Critical analysis essentially involves reading and thinking widely about an issue in order to develop a deep understanding and a point of view in relation to the issue. Students coming from school and college tend to see this in terms of pros and cons, or advantages and disadvantages and this is a useful starting point at Levels 1 and 2.
However, as you progress to Level 3 and beyond, you are expected to demonstrate a more sophisticated approach to critical analysis. This involves:
- identifying a range of relevant concepts, theories and models which help you understand an issue
- identifying relevant issues and sub-issues and associated problems, benefits, challenges, drawbacks, limitations
- showing that you understand the different perspectives presented in the literature around these issues, concepts, theories and models
- showing that you recognise the weight of these perspectives in the literature – what is the consensus of opinion on an issue or perspective?
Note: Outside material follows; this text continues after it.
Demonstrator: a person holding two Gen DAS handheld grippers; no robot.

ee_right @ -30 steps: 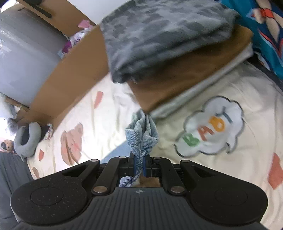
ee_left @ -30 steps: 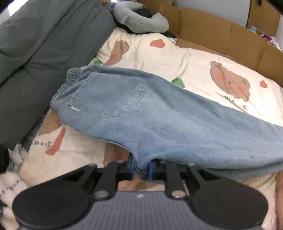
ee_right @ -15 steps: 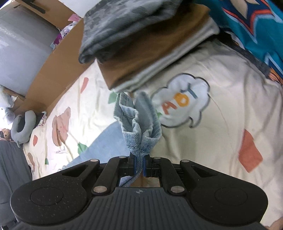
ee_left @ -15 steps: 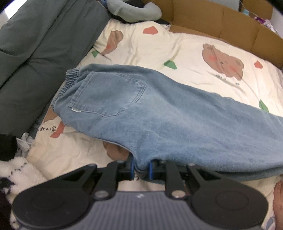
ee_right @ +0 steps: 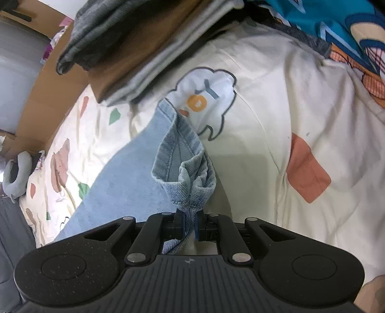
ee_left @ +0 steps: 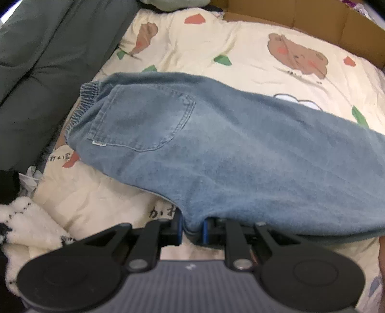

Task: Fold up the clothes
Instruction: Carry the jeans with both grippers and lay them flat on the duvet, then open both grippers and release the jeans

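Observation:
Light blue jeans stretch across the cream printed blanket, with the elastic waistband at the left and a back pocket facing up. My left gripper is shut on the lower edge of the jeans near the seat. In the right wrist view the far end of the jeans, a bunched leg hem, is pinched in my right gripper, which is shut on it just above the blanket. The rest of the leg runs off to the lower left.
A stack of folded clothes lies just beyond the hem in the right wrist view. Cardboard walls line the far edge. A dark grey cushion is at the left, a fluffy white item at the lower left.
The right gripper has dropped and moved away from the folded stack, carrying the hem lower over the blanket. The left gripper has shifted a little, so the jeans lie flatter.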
Is there broad agreement on an issue, is opinion roughly equally divided, or is a perspective held by only one or two writers?
At its heart, critical analysis involves asking questions: "What...", "How...", "Why...", "So what..."
You will read a variety of sources throughout your degree programme: textbooks, research articles, government and corporate reports, policy documents, organisational websites. It is useful to have in mind questions as you explore the definitions, key points of view /arguments, theories/models and policies discussed in these sources.